Commentary: Lisa Rooke, National Heart Foundation of Australia
Walking is the most popular type of physical activity undertaken by people around the world. As a low-cost, low-impact activity accessible to most groups across the age spectrum, it’s easy to understand why.
The health benefits of moderate or vigorous-intensity physical activity (MVPA) are well documented to include reduced risk of cardiovascular disease, type 2 diabetes, stroke, and breast and colon cancers. However, few recent reviews have examined associations between walking specifically and total mortality. This study from the United States (US) sought to document this in a large cohort of older adults aged 50 to 74 years (mean age 70.7 years).
The authors drew participants from a large prospective study of cancer patients from the Cancer Prevention Study (CPS)-II established in 1982 by the American Cancer Society. From this cohort of ~1.2 million participants, the study sample was drawn from the Nutrition Cohort, a subgroup that included 184,185 older adults of whom 77,077 were women, and 62,178 were men. Participants were drawn from across 21 US states with those aged over 90 years excluded from this study.
Participants of the CPS-II were mailed surveys every two years from 1997 with questions on demographics, medical information, and lifestyle factors. This analysis used the 1999 survey as baseline for exposure as more detail had been provided on physical activity than in previous surveys.

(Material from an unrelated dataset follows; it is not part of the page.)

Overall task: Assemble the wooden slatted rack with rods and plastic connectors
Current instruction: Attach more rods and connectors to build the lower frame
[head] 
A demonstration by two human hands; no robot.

Physical activity was self-assessed on time spent per week in seven categories of activities, including walking, jogging, lap swimming, tennis, bicycling, aerobics and dancing. MET-hours/week were calculated using the ACSM Compendium of Physical Activities, then estimating the proportion meeting the Physical Activity Guidelines for American Adults of at least150 minutes of moderate-intensity or 75 minutes vigorous-intensity physical activity per week.
Walking was categorised in two ways. Firstly, for the main analysis, participants who engaged exclusively in walking were categorised as: insufficient or less than minimum recommended (<2-3 hours/week), sufficient or meeting the guidelines (4-6 hours/ week), or exceeding recommendations by two-fold (>6 hours/week). All other participants were categorised as either engaging in no MVPA (zero MET-hours/week) or any MVPA based on their total MET-hours/week (<8.75, 8.75–17.5, >17.5). The lowest level of walking (<2 hours/week) or activity served as the reference group in all analyses.
Statistically significant inverse associations were found between meeting or exceeding recommendations by walking only and all-cause mortality. Meeting the minimum recommendation (7.5-15 MET-hours/week) through walking only was associated with 20% lower risk of mortality. Exceeding recommendations through walking only was associated with a 29% lower all-cause mortality than those who were insufficiently active. Walking was associated with 23% lower risk of cardiovascular disease mortality.
Limitations of this study included lack of data related to occupational physical activity, using self-reported measures of physical activity, and that exposure information was not updated during follow-up. Furthermore, intensity was not assessed so participants may have walked at varied paces and on varying terrain.
Findings support previous meta-analyses that reported a range of 3% to 32% lowered risk of all-cause mortality from walking. and offer further insight into associations between walking for health in older adults. This research adds weight to the existing evidence base for the potential of significant public health impact in promoting walking specifically in this age group. In translating this research, interventions that promote walking as an activity in this age group should be accompanied by environmental supports that assist older walkers at a neighbourhood level.